Параноика отличает от всех остальных душевнобольных та особенность, что он остается активно ориентированным на внешний мир. От так называемых нормальных людей он отличается тем, что явно не соответствующие действительности представления фиксируются в его сознании как абсолютные истины и не поддаются исправлению ни опытом, ни убеждением. На основе этих представлений больной создает очень развитую, подчас поразительно сложную систему мышления, логическую и соответствующую закрепившимся у него ложным постулатам».

Дрожащим голосом Даниэльс пояснил:

— Эти пленки приготовлены для персонала госпиталя на Фомальгауте IV, они были заперты в настенном шкафу кабины управления корабля. Сама кабина управления оставалась полностью изолированной от остальных помещений на корабле. Войти в эту кабину никто из нас не мог.

«Параноик мыслит раз и навсегда установившимися постулатами, — доносился из динамика спокойный размеренный голос земного врача. — Его мысли и представления невозможно поколебать. Они управляют жизнью больного. Все события, всех лиц, с которыми он сталкивается, все случайные замечания и услышанные разговоры больной включает в свою систему мышления. Он убежден, что окружающий мир преследует его, стремится принести ему вред, что сам он — лицо исключительной значимости и способностей и против него направлены бесчисленные умыслы и действия. Чтобы защитить себя, параноик пускается на самые невероятные шаги. Он часто переезжает с места на место и, когда наступает самая опасная для окружающих завершающая фаза болезни, может даже стать…»

Зильберман протянул руку и резким движением выключил магнитофон. В зале воцарилась тишина. Все девять руководителей лагеря замерли в своих креслах.

— Итак, мы группа чокнутых, — произнес наконец Тейт. — Корабль, набитый психами, который столкнулся со случайным космическим обломком.

— Ты напрасно закрываешь глаза на то, что в появлении этого космического тела не было ничего случайного, — огрызнулся Хорстоковски.

Фишер истерически рассмеялся.

— Вот это и есть типичный бред параноика. Боже мой, значит все эти нападения были всего лишь галлюцинациями — плодом нашего больного воображения!

Лануар ткнул пальцем в груду кассет.

— Так чему же верить? Что не было никаких врагов?

— Но мы защищались от них в течение пяти лет! — презрительно фыркнул Портбейн. — Разве это не доказательство?

— А ты видел хотя бы одного? — спросил Фишер, не скрывая сарказма.

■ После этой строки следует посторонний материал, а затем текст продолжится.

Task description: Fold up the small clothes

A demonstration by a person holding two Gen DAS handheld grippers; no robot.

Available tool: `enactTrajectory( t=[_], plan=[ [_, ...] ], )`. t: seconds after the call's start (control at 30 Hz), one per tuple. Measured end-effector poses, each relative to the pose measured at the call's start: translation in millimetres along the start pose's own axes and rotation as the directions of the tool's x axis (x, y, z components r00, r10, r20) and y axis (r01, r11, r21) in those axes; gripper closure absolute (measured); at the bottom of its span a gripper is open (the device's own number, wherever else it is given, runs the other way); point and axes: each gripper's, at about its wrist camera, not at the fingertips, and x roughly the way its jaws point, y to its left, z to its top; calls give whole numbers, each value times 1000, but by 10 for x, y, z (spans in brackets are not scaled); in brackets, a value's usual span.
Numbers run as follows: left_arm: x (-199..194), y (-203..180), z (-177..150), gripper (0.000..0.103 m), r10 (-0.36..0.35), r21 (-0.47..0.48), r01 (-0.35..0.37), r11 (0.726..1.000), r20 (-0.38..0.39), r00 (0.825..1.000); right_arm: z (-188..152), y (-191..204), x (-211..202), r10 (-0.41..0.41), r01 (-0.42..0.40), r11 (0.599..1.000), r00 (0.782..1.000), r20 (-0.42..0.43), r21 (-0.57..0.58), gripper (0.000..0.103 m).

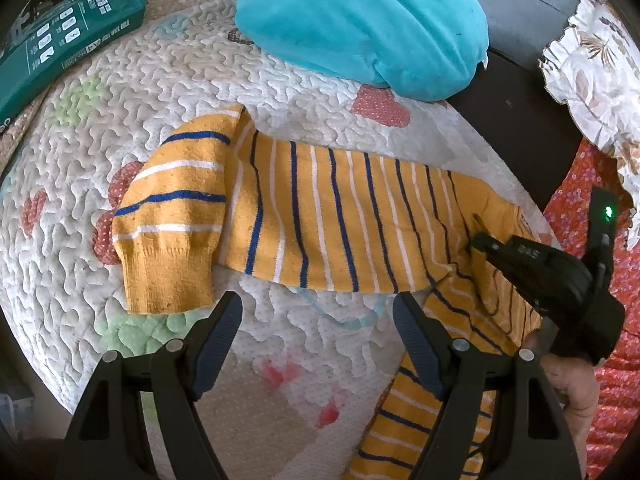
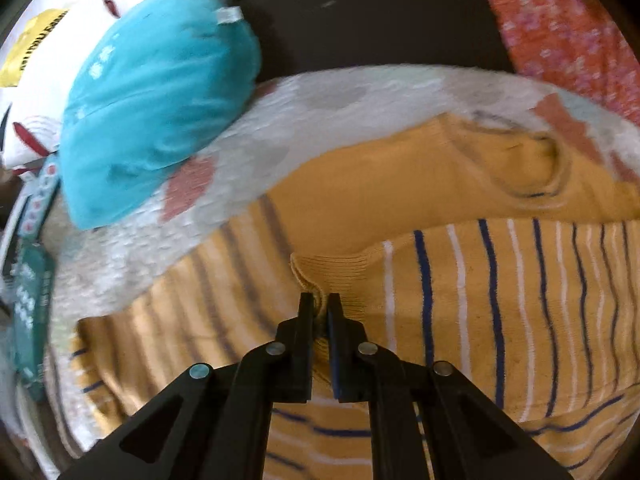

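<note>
1. The striped sweater (image 1: 320, 216) lies flat on the quilted pad (image 1: 180, 80), its body running lengthwise from left to right across the left wrist view. One sleeve (image 1: 172, 216) is already folded over the left end of the body.
2. The left hand-held gripper (image 1: 318, 324) hovers above bare pad just in front of the sweater's near edge. Its jaws stand wide apart with nothing between them.
3. The right hand-held gripper (image 2: 320, 312) is clamped on the ribbed cuff (image 2: 332, 276) of the other sleeve. A fold of yellow knit is pinched between its pads, as the right wrist view shows.
4. The neck opening (image 2: 524, 160) lies beyond and to the right of that grip, at the far end of the body.
5. Deciding relation: the held cuff sits over the striped body, with the sleeve trailing back toward the person. Judgement: the right hand is the working one; the sleeve needs carrying across the body's long axis and laying flat.
6. A blue cushion (image 1: 360, 20) and a green box (image 1: 60, 40) lie well apart from the sweater.
</note>
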Motion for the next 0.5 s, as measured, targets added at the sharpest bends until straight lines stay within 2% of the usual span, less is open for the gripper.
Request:
enactTrajectory(
  t=[0.13, 0.23, 0.27, 0.33, 0.43, 0.5],
  plan=[
    [50, 33, -6, 26, 15, -3, -15, 1000, -10, 1000, -110, 125, 180, 39, -41, 998, 997, -64, -41, 87],
    [76, -38, -70, 26, 26, 33, -25, 999, -11, 1000, -190, -13, -123, 87, -88, 995, 996, -16, -41, 81],
    [90, -99, -121, 26, 30, 62, -29, 998, -14, 999, -250, -141, -282, 88, -88, 996, 996, 1, -28, 77],
    [118, -226, -230, 26, 19, 116, -16, 993, -28, 999, -418, -458, -537, 70, -70, 997, 998, 3, 8, 76],
    [171, -474, -514, 26, -12, 218, 27, 976, -69, 998, -823, -1111, -853, 33, -30, 998, 999, -34, 63, 76],
    [227, -612, -754, 26, -26, 282, 59, 958, -117, 993, -1175, -1590, -1012, -25, 33, 994, 997, -78, 107, 76]
  ],
)
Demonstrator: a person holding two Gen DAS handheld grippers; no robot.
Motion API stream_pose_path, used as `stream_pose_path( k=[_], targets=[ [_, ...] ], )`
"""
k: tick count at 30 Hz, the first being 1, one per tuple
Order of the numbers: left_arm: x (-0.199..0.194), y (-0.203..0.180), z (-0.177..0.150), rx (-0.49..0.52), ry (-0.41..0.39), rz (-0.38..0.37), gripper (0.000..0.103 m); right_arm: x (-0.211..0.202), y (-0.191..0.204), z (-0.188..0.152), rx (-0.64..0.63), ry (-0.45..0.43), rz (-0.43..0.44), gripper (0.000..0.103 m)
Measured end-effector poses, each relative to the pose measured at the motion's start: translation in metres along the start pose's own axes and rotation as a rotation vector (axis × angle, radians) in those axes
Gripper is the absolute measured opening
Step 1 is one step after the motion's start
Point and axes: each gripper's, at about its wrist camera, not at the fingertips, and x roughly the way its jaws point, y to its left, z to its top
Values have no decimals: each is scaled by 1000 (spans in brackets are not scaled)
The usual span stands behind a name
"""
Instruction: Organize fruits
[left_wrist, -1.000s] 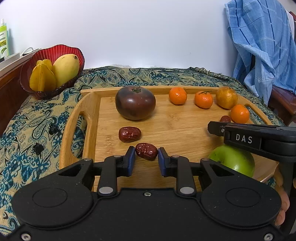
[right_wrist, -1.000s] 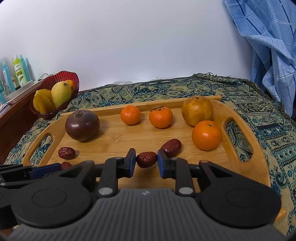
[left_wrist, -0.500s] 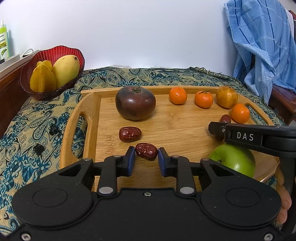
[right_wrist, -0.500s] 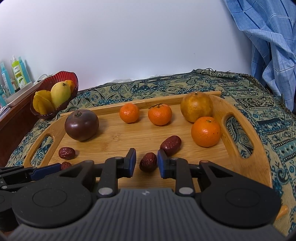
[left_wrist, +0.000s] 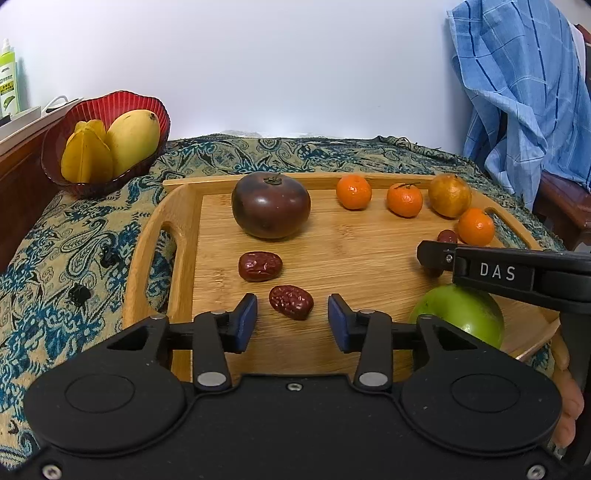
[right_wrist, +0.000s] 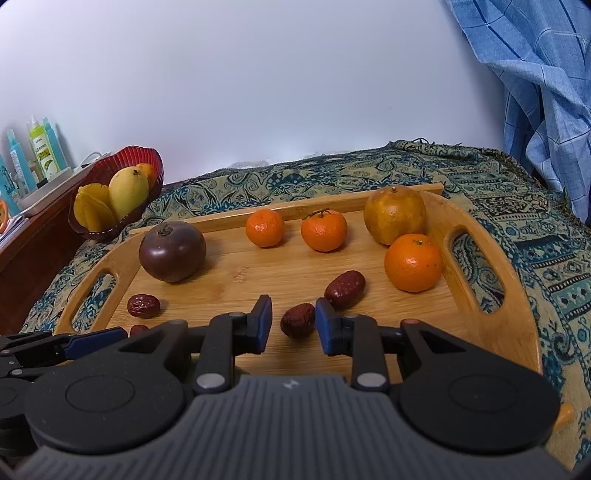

— Против нас воюют лучшие агенты Галактики. Ударные части Терры и разведчики, великолепно овладевшие подрывными операциями и приемами саботажа. Они настолько хорошо подготовлены, что ни разу на попадались нам на глаза.

— Они разрушили мосты, — добавил О’Киф. — Действительно, мы не видели их, но мосты-то разрушены!

— Может быть, просто качество строительных работ было плохим, — возразил Фишер. — И мосты рухнули сами.

— Объекты — особенно такие, как мосты, — не могут рухнуть сами по себе. Для всех событий, происходящих с нами, имеются какие-то причины.

— Что же это за события? — потребовал ответа Тейт.

— Еженедельные попытки отравить нас ядовитыми газами, — сказал Портбейн. — Ядовитые соли тяжелых металлов в системе водоснабжения.

— Бактерии и вирусы повсюду, — добавил Даниэльс.

— Может быть, ничего и не было, — не сдавался Тейт. — Но как доказать? Если все мы психически больные, то каким образом мы сможем в этом убедиться?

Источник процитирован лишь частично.